Adoption and Information Service - Access and Information Provisions

Access and Information Provisions

Many people who are adopted have a desire to know about and perhaps meet their birth parents. Often they feel that only by knowing about their original family can they fully understand themselves and their lives.

The law recognises that adopted persons have the right to know their origins and identity, and therefore provides for adult adopted persons to have access to their original birth record and other records associated with the adoption.

Many birth parents have a deeply felt desire to know how the arrangements they made for their child's future turned out, and what sort of adult the child has become. Often birth parents simply need to know that the child is still living and has had a good family life.

At times many adoptive parents feel the need to know something of their child's background and first family origins, to help them in their task as parents.


The law provides for an Adoption Information Service and an Adoption Information Register

The Register and the Information Service are intended to help all persons involved in an adoption, adopted persons, birth parents, adoptive parents, and natural relatives to obtain and exchange information about each other and to arrange to meet if they wish to do so.

The law also recognises that all people concerned have the right to privacy and to have their lives protected from intrusion.
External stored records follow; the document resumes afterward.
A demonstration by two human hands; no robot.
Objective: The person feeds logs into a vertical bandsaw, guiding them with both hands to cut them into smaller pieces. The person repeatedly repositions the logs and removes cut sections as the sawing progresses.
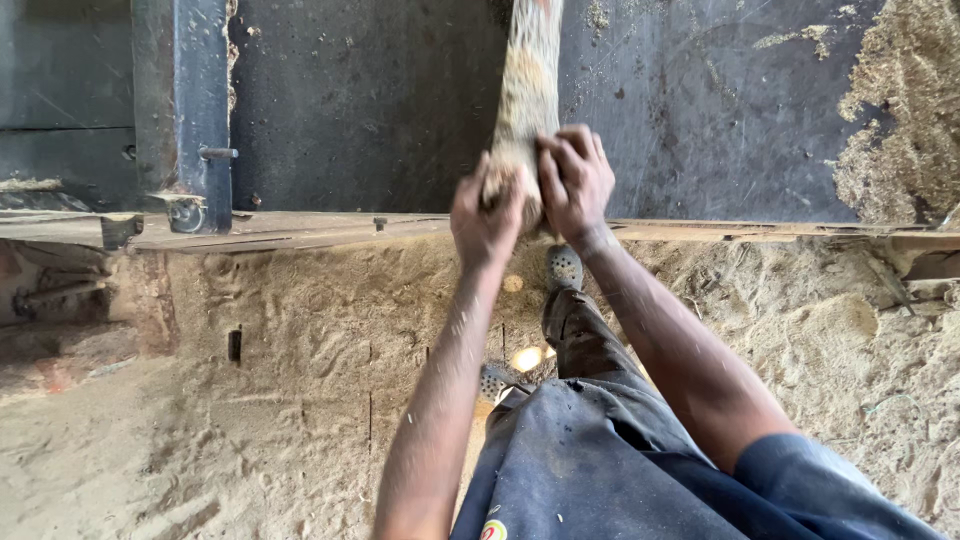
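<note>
Dark blue trousers (600, 470) are filling the lower frame, dusted with wood particles. Both hands are clamping the near end of a rough, pale wooden log (527, 80): left hand (487, 215) and right hand (575, 180) are wrapping it side by side. The log is lying on a dark metal tabletop (370, 100); sawdust (300, 380) is covering the floor.

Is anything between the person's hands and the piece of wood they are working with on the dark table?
No. Both the left hand and the right hand are already wrapped around the near end of the wooden piece, which lies blurred on the dark table. Nothing visible sits between hands and wood.
</note>
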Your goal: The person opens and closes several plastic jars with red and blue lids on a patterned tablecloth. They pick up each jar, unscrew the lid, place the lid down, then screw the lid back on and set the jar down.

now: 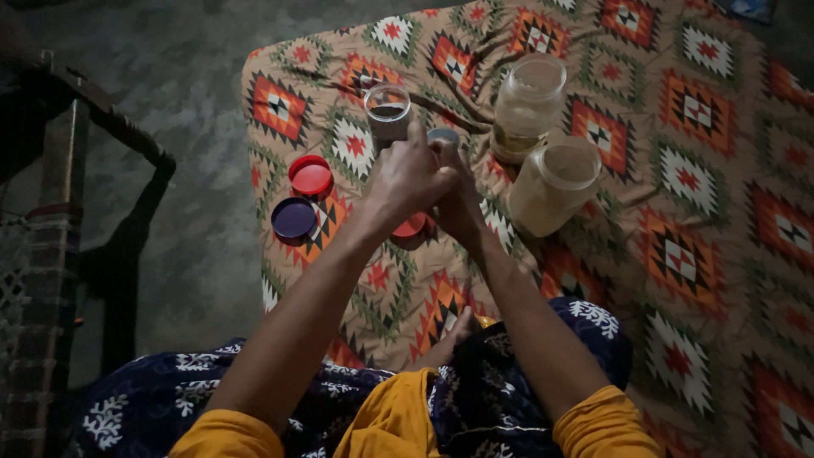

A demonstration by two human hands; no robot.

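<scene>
Red shows under the clasped hands: a red lid [410,226] on the patterned cloth [695,246]. The left hand [411,176] and right hand [458,199] close together around a small jar [443,137], mostly hidden. At ten o'clock stands an open jar [387,111]; at two o'clock, two larger clear jars [543,140]; at nine o'clock, a red lid [311,176] and a dark lid [294,218].

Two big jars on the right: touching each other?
Cannot tell. In the head view the upright jar and the tilted jar overlap, with no gap visible, but dim light hides any actual contact.
</scene>
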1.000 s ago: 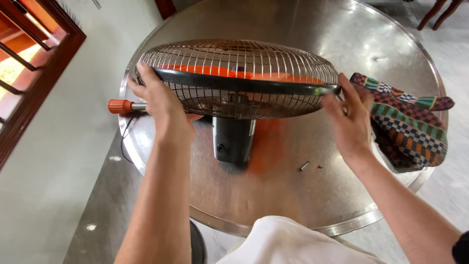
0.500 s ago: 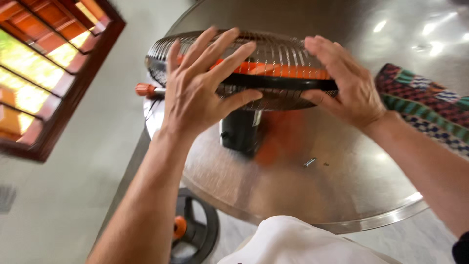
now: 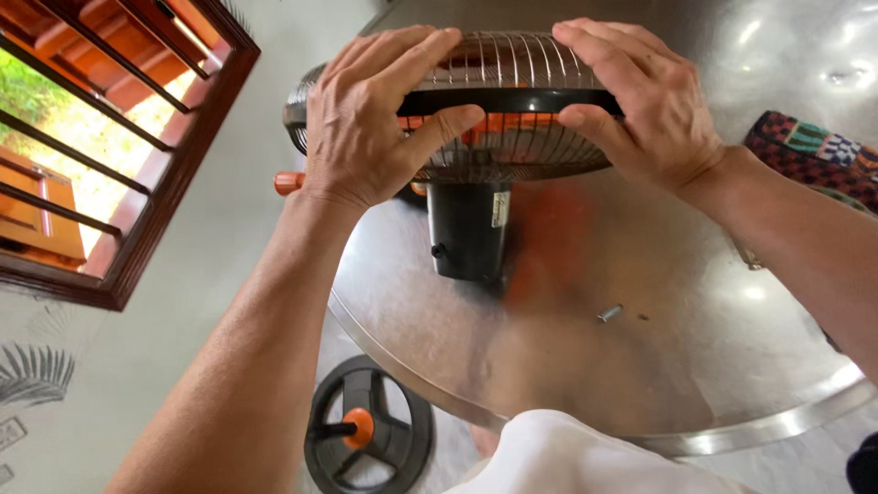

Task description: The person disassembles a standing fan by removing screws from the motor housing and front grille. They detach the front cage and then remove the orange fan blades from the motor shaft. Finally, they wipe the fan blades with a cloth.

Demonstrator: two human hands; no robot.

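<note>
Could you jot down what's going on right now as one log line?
left hand: pressed on round wire fan cage | right hand: pressed on cage's black rim | black motor housing: resting on round steel table | small screw: loose on table

Both hands have left the fan cage's (image 3: 512, 110) sides; left hand (image 3: 366, 119) and right hand (image 3: 649, 105) now press its near rim.

Bright daylight pours in through the barred window (image 3: 101, 137) at the left. Soft glare patches shine on the steel table (image 3: 640, 366), strongest toward its far right edge. Wide-angle bending curves the frame edges; focus is fairly sharp.
</note>
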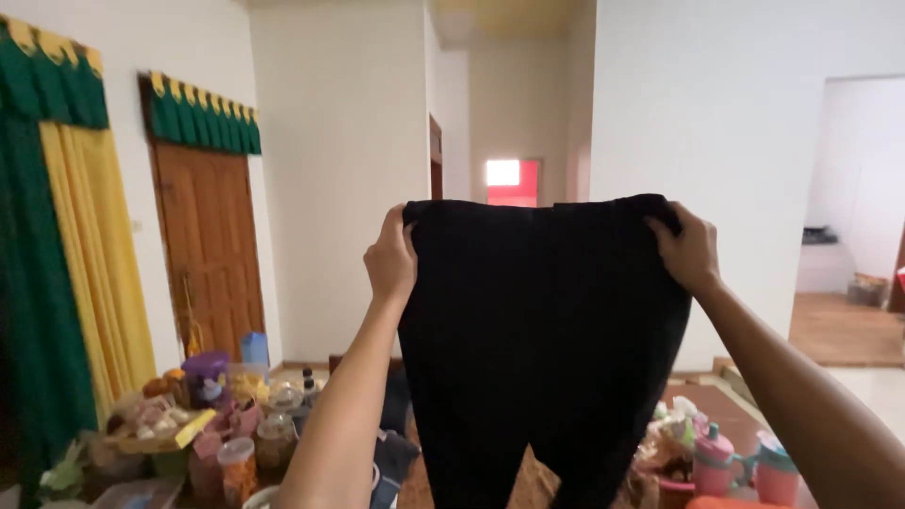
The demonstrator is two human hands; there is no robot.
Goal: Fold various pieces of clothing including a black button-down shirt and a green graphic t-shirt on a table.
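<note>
Head view shows a pair of black trousers (542, 349) held up at arm's length in front of a white wall, spread flat by the waistband so both legs hang straight down and the whole garment can be looked over. The left hand (390, 259) pinches the left corner of the waistband, fingers (394, 222) curled over the cloth and clenched on it; the right hand (690, 250) grips the right corner the same way, its fingers tucked into the fabric. The even pull between the two keeps the top edge taut and level. Low on the left a cluttered bench (141, 443) carries snack jars (236, 462) and a purple container (205, 368); low on the right stand pink lidded cups (716, 462). Far left, a wooden door (209, 254) sits beside green and yellow curtains (57, 264).
</note>
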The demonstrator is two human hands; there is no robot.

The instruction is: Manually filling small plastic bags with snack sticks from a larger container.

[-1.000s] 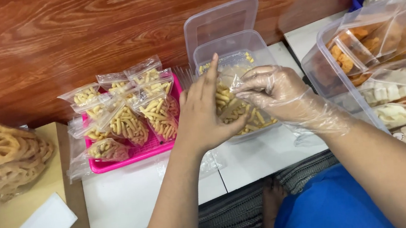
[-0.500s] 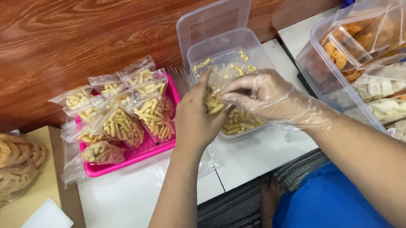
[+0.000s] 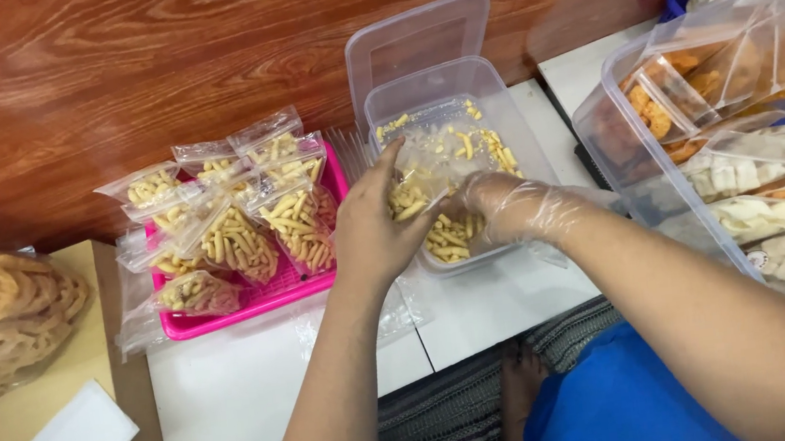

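Nearest the camera, blue-clad legs sit at the edge of a white surface [image 3: 263,380], with both forearms reaching forward over it. The bare left hand [image 3: 369,228] pinches a small clear bag [image 3: 413,184] of yellow stick snacks between thumb and fingers, holding it over the near end of a clear plastic tub [image 3: 439,109]. The right hand [image 3: 508,206], in a thin transparent glove, is curled down inside the tub among loose snack sticks [image 3: 447,234], just beside the bag; what its fingertips grip I cannot tell. Left of the hands, a pink tray [image 3: 255,303] carries filled bags [image 3: 239,237]. Farther back, the tub's lid [image 3: 417,38] stands against a wooden wall.
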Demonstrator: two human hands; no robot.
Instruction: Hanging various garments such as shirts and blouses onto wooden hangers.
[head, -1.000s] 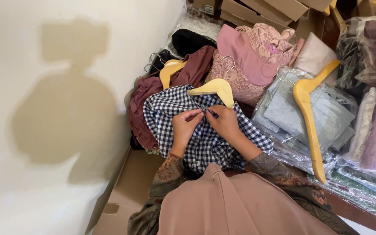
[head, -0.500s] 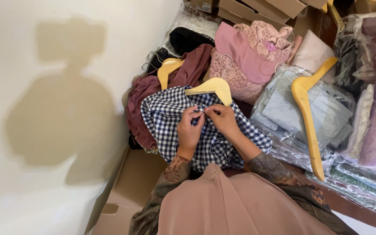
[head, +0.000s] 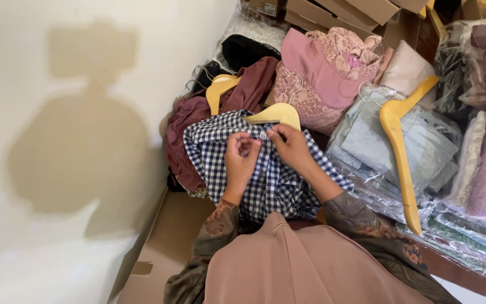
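Observation:
A navy-and-white checked shirt (head: 215,152) hangs on a pale wooden hanger (head: 279,114) and lies over a pile of clothes in front of me. My left hand (head: 240,160) pinches the shirt's front placket just below the collar. My right hand (head: 292,147) grips the opposite edge of the placket, fingertips meeting the left hand's at a small white button (head: 263,135). Both hands rest on the fabric.
A maroon garment (head: 189,121) on a second wooden hanger (head: 218,90) lies behind the shirt. Pink lace clothes (head: 324,73), bagged folded garments (head: 412,146) with a yellow hanger (head: 397,146) sit to the right. Cardboard boxes (head: 344,11) stand behind, a white wall (head: 74,141) left.
Both hands have shifted slightly up the placket toward the collar, and a white button now shows between the fingertips. The shirt's collar area has bunched closer to the hanger.

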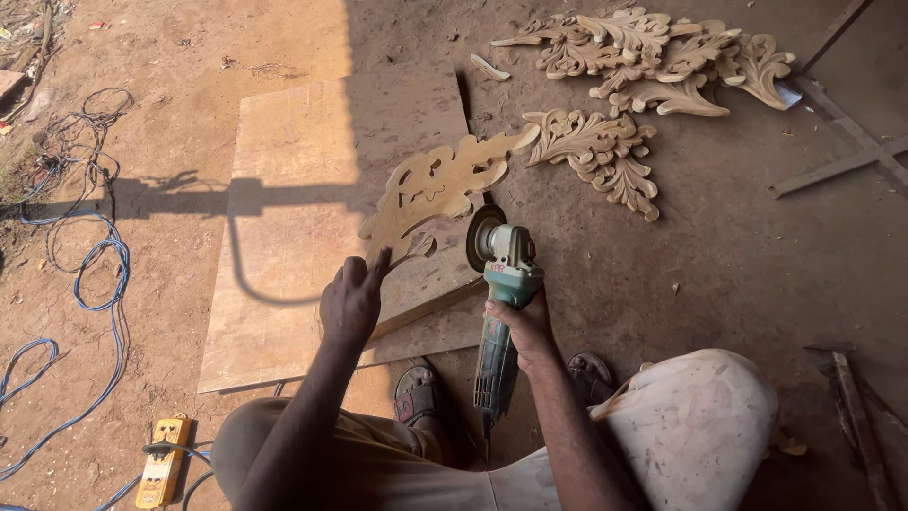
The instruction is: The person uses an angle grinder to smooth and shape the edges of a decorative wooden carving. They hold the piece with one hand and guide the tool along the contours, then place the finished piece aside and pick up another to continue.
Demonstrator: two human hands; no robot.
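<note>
gripping a carved wooden panel [430, 189] left-handed [350, 303], right hand [525, 326] clutching a green grinder [501, 312] over plywood [303, 218] on dirt floor [719, 255].

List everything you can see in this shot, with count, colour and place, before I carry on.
carved panel: one, pale wood, held at its lower end on the board
angle grinder: one, green and grey, disc beside the panel's lower end
board: one, light plywood sheet, flat on the ground at centre left
finished carvings: a pile, exact count unclear, pale wood, on the ground at upper right
cable: blue, looped on the ground at left
power strip: one, yellow, bottom left
metal bars: grey, crossed, far right
sandals: two, dark, on the person's feet below the board
left hand: fingers gripping the panel
right hand: wrapped round the grinder body
</note>
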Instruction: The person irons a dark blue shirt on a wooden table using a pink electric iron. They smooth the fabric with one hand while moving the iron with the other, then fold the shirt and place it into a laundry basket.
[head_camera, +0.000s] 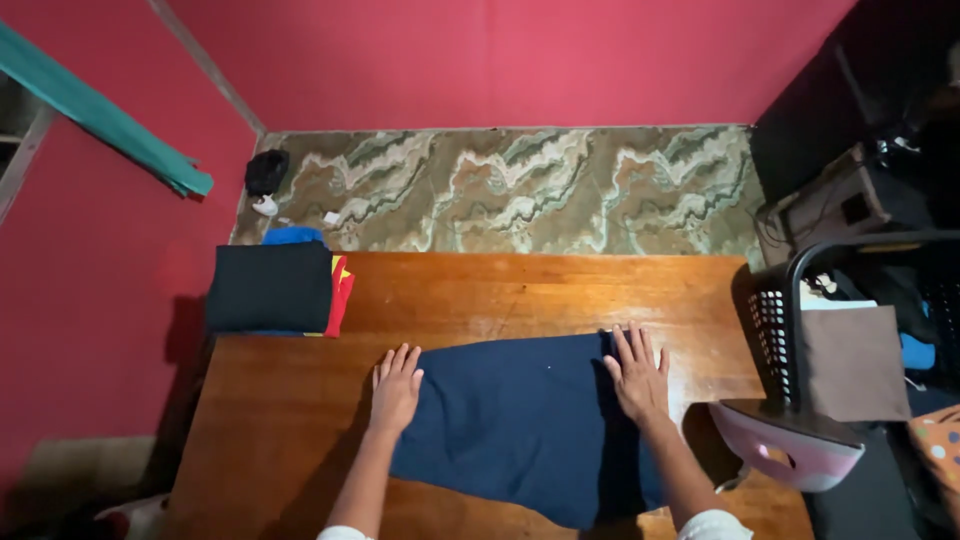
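Both hands' fingers (400, 362) spread flat on navy cloth (515, 420) — its near edge cut off by frame.

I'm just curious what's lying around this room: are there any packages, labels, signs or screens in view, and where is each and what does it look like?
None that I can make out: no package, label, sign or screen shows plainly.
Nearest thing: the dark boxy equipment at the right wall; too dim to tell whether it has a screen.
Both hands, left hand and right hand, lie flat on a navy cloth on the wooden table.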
The Information Register allows all people affected by adoption to register their wishes about contact and exchange of information. This may include a veto against contact.

Counselling Interview

All persons seeking information who are residents of Tasmania are required to attend an interview with a counsellor before receiving information of any kind. The purpose of counselling is to explain your rights, to make sure you fully understand the rights of others, and to help you consider some of the matters that may arise in search and reunion. There is no fee for counselling.

Adopted People

As an Adopted Person:
On reaching the age of eighteen (18) years you are entitled to:

  • A Certificate allowing access to your original birth record. This is referred to as your Section 80 Certificate.
  • Any information that may be held on the record of your adoption, including the name of your birth mother and possibly the name of your birth father if recorded.

If a Contact Veto has been registered, you will be required to sign, before being given the information, an Undertaking not to contact the person.

You may register your wishes about:

  • Exchange of non-identifying information
  • Exchange of identifying information
  • Contact with your birth parents or relatives
  • Veto on contact.

If you are not yet eighteen years old, the written agreement of your adoptive parents is needed before any information can be given to you.

Information which could identify your birth parents, and access to your original birth record cannot be given to you unless we can obtain the written agreement of the birth parent or parents who consented to your adoption.

You may ask for the Adoption Information Service to seek this written agreement.

Adoptive Parents

As an Adoptive Parent:

You can register your wishes about:

  • Exchange of non-identifying information
  • Exchange of identifying information
  • Contact with the birth parents of your adopted child (if he or she is under eighteen years old)
  • Your adopted child's contact with his or her birth parents (if he or she is under eighteen years old).

You may register your wish not to be contacted.

Birth Parents and Other Birth Relatives

Birth parents, grandparents, uncles, aunts, siblings, or lineal descendants may register.

You are entitled to:

  • Information held on the adoption record about yourself and the adopted person. This will include the adoptive name of your relative. If a contact veto is in place, you will be required to sign an Undertaking not to contact the person.

If your relative is not yet eighteen years old, the written agreement of all parents is needed before any identifying information can be given to you. You may ask for the Adoption Information Service to seek this written agreement.

Contact Veto

All parties may register a veto on contact. Your identifying information will only be given out if the person requesting the information signs a legally binding Undertaking not to contact you in any way. You may like to leave a message with the veto, e.g. family medical history, whether you are happy, married, have children and so on. You must include your address with a request to register a Contact Veto.

A Veto will not be recorded unless your name, date of birth and address are provided. Your address will remain confidential.

FREQUENTLY ASKED QUESTIONS

  • What is the Adoption Information Register?
    The Register is a list of names and addresses of people affected by adoption, with details of their wishes about exchange or disclosure of information and contact. Entries may be altered or cancelled whenever you wish.
  • Should I register if I do not want contact?
    YES. Your wish can then be passed on to any relative who applies for information. A contact veto is legally binding.
  • Do you assist in search and contact?
    Yes, when requested and subject to any wishes recorded by another person. You may carry out your own search if you wish.
  • How will I be contacted if any agency is approached by someone looking for information or contact?
    With discretion and regard for your rights to privacy. Normally this will be by a letter to you at the most recent address on the Electoral Roll.
  • What happens if the person whose agreement is needed has died?
    Evidence of that person's death, eg: a copy of the death certificate, will be needed to allow the release of information.
  • What kinds of enquiry are given priority?
    Priority will be given to requests from adopted persons aged over 45 years, birth parents over 60 years, and in circumstances where medical conditions justify urgency.